Ideal teacher (TCM). If $N = \mathbb{N}$ and $L(n) = n$ for each $n \in N$, then $\Gamma^L = \Gamma$.

Slow teacher. If lag: $\mathbb{N} \rightarrow \mathbb{N}$ is an increasing function, $l(n) = n + \text{lag}(n)$, $N:= l(\mathbb{N})$ and $L(n) := l^{-1}(n), n \in N$ then $\Gamma^L$ is a predictor that learns the true label for each object $x_n$ but with a delay equal to $\text{lag}(n)$.

Lazy teacher. If $N \neq \mathbb{N}$ and $L(n) = n$ for each $n \in N$, then $\Gamma^L$ is given the true lables immediately but not for every object.

## Validity

In case of weak teachers there is no validity in the strongest possible way (conservative validity). However, the following weaker types of validity can be defined:

• weak validity;
• strong validity;
• validity in the sense of the law of the iterated algorithm.

### Weak validity

All the statements in the section are given under the randomness assumption.

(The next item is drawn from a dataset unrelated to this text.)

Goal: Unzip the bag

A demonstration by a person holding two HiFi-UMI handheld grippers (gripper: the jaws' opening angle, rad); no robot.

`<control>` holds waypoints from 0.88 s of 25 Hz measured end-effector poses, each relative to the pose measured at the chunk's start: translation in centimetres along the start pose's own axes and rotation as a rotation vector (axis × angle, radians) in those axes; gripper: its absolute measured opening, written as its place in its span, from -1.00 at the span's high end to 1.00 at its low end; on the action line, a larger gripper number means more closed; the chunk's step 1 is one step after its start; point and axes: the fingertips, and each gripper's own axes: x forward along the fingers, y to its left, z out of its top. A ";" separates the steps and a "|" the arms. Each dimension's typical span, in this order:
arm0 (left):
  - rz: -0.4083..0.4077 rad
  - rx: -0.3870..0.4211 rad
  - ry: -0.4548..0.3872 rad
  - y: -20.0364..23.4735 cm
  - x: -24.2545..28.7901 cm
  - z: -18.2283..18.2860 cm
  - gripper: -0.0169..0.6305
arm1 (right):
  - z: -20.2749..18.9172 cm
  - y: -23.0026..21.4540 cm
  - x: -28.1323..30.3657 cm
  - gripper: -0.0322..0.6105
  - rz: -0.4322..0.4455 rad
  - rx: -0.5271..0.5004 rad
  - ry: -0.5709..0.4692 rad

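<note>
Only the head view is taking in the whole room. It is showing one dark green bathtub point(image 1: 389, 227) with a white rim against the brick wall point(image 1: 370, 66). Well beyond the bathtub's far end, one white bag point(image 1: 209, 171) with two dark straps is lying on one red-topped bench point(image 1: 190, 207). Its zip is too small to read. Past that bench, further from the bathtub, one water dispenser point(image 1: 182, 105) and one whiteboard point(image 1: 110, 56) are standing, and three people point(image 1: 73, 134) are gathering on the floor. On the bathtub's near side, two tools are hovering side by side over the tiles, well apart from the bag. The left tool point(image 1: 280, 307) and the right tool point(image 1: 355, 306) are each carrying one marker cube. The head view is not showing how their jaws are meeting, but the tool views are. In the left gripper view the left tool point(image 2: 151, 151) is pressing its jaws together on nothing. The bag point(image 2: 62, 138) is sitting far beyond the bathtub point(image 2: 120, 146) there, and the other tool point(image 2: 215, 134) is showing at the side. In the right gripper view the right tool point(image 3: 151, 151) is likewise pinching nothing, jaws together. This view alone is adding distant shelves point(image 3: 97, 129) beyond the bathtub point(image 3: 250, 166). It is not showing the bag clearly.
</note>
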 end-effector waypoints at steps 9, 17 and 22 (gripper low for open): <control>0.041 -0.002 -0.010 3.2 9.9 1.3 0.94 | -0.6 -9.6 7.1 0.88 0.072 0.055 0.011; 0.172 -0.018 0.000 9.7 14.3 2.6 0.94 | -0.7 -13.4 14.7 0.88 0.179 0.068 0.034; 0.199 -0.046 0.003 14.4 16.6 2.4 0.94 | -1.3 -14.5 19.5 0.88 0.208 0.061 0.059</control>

A randomized confidence predictor $\Gamma$ is asymptotically exact in probability if, for all significance levels $\epsilon$ and all probability distributions $Q$ on $Z$,

$\frac{1}{n} \sum_{i=1}^{n} \text{err}_n^\epsilon(\Gamma, Q^\infty) - \epsilon \rightarrow 0$ in probability,

where $\text{err}_{n} ^{\epsilon}(\Gamma, P)$ is the random variable defined as follows:

$\text{err}_{n} ^{\epsilon}(\Gamma, (x_1, y_1, x_2, y_2, \ldots)) := 1$ if $y_n \not \in \Gamma^\epsilon(x_1, y_1, \ldots, x_{n-1}, y_{n-1}, x_n)$ ; $0$ otherwise.

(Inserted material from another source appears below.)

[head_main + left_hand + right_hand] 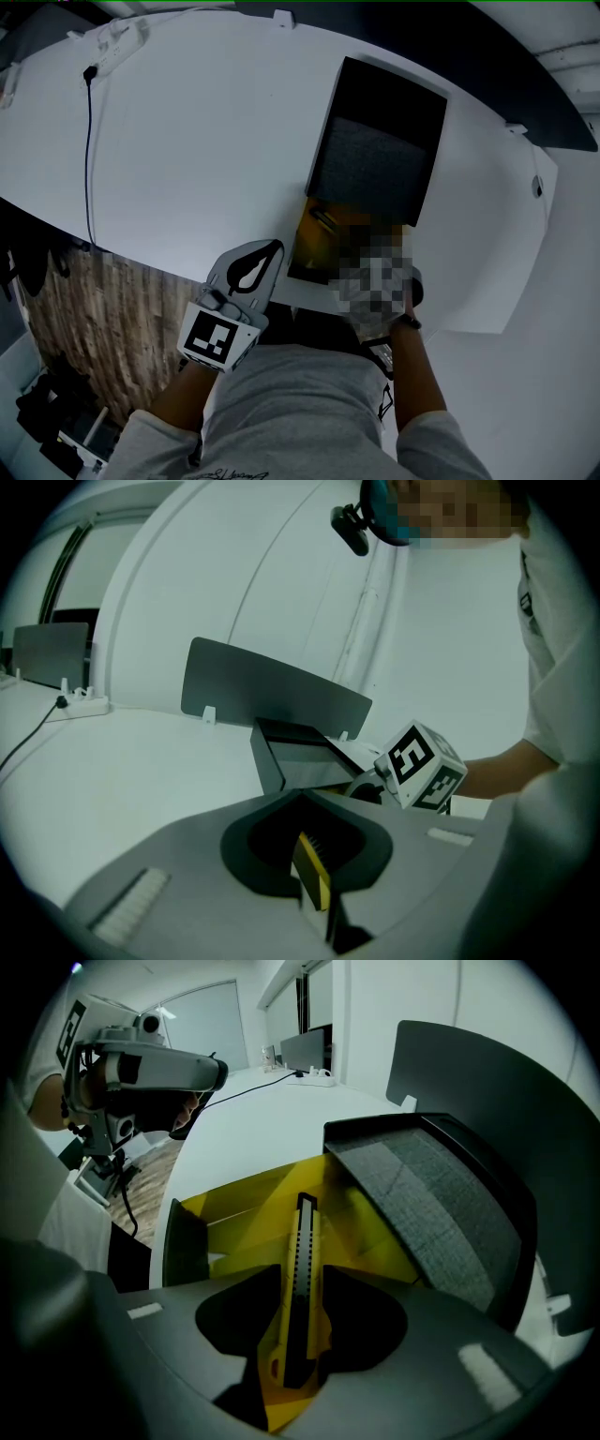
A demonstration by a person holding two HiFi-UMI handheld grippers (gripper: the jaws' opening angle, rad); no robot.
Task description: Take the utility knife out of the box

Similarly, a confidence predictor $\Gamma$ is asymptotically conservative in probability if, for all significance levels $\epsilon$ and all probability distributions $Q$ on $Z$,

$(\frac{1}{n} \sum_{i=1}^{n} \text{err}_n^\epsilon(\Gamma, Q^\infty) - \epsilon)^{+} \rightarrow 0$ in probability.

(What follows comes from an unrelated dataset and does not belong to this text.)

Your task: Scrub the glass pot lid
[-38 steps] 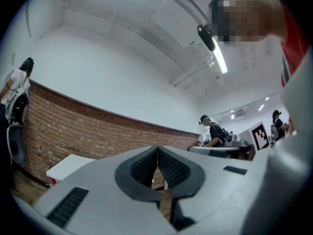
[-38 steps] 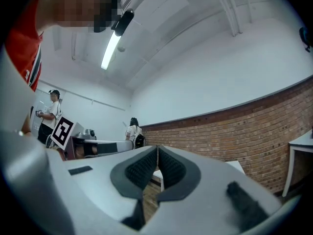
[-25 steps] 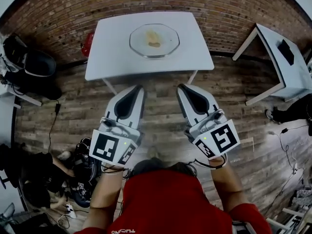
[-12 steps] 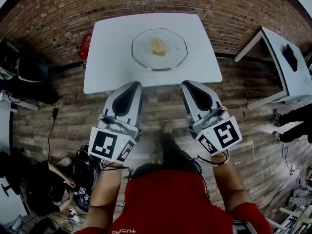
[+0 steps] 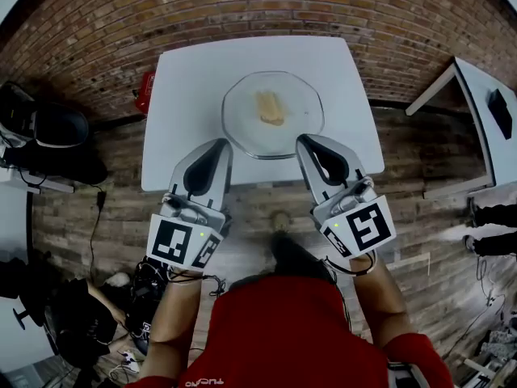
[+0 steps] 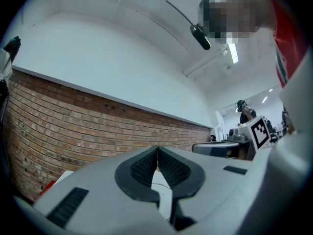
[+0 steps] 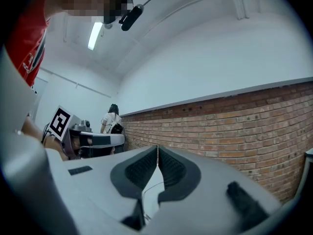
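Observation:
A clear glass pot lid (image 5: 273, 113) lies on a white table (image 5: 186, 111) in the head view, with a yellowish sponge-like piece (image 5: 271, 108) on its middle. My left gripper (image 5: 223, 142) hangs at the table's near edge, left of the lid, jaws shut and empty. My right gripper (image 5: 300, 139) is at the lid's near right rim, also shut with nothing held. In the left gripper view the left gripper (image 6: 157, 148) has its pads pressed together. The right gripper view shows the right gripper (image 7: 157, 148) closed the same way.
A brick wall (image 5: 242, 6) runs behind the table and wooden floor lies below. A second white table (image 5: 485, 111) stands at the right. Bags and cables (image 5: 48, 128) lie on the floor at the left. A person (image 7: 113, 121) stands far off in the right gripper view.
Both grippers and the view have moved toward the table. The lid and table now sit closer, with the gripper tips at the table's near edge. Both grippers stay shut.

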`<state>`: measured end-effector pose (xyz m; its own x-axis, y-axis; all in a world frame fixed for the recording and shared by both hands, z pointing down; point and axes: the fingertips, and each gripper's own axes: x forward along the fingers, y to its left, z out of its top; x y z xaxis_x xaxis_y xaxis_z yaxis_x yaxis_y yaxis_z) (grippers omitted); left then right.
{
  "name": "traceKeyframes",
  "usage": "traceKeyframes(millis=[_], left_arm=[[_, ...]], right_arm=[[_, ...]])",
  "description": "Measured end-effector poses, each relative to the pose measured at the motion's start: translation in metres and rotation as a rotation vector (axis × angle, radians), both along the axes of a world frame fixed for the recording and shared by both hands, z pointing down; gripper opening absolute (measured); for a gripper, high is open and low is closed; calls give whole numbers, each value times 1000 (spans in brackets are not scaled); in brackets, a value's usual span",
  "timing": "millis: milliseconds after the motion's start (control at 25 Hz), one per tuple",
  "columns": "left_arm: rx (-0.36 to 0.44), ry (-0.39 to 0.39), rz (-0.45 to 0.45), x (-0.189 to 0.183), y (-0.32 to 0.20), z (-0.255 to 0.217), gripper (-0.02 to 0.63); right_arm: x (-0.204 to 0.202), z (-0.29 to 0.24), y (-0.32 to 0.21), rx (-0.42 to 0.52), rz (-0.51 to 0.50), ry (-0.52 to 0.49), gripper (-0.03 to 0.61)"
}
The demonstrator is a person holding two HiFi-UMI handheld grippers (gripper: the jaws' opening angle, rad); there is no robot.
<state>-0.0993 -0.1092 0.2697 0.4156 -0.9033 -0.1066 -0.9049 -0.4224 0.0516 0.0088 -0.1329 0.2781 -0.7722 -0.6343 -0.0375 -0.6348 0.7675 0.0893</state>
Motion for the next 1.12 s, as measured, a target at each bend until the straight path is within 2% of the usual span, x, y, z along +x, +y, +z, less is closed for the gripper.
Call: traceKeyframes(millis=[360, 640, 840, 1120], left_arm=[[-16, -13, -69, -9, -98, 6, 18], [-66, -32, -96, -22, -147, 24, 18], [-170, -45, -109, -45, -177, 55, 18], [-341, -1, -108, -75, -208, 106, 20]], right_arm=[[-18, 6, -98, -21, -63, 16, 31], [-33, 21, -153, -63, -57, 50, 31], [-51, 47, -180, -135, -9, 128, 31], [-61, 96, -209, -276, 72, 214, 32]])
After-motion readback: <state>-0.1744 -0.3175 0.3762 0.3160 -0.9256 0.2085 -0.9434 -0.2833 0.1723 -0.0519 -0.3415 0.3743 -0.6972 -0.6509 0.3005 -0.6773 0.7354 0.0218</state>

Theorem Let $L$ be a teaching schedule with domain $N = \{n_1, n_2, \ldots\}$, $n_1 < n_2 < \ldots$.

• If $\lim_{k\rightarrow\infty}(n_k/n_{k-1}) = 1$, any $L$-taught smoothed conformal predictor is asymptotically exact in probability.
• Otherwise, there exists an $L$-taught smoothed conformal predictor which is not asymptotically exact in probability.

Corollary If $\lim_{k\rightarrow\infty}(n_k/n_{k-1}) = 1$, any $L$-taught conformal predictor is asymptotically conservative in probability.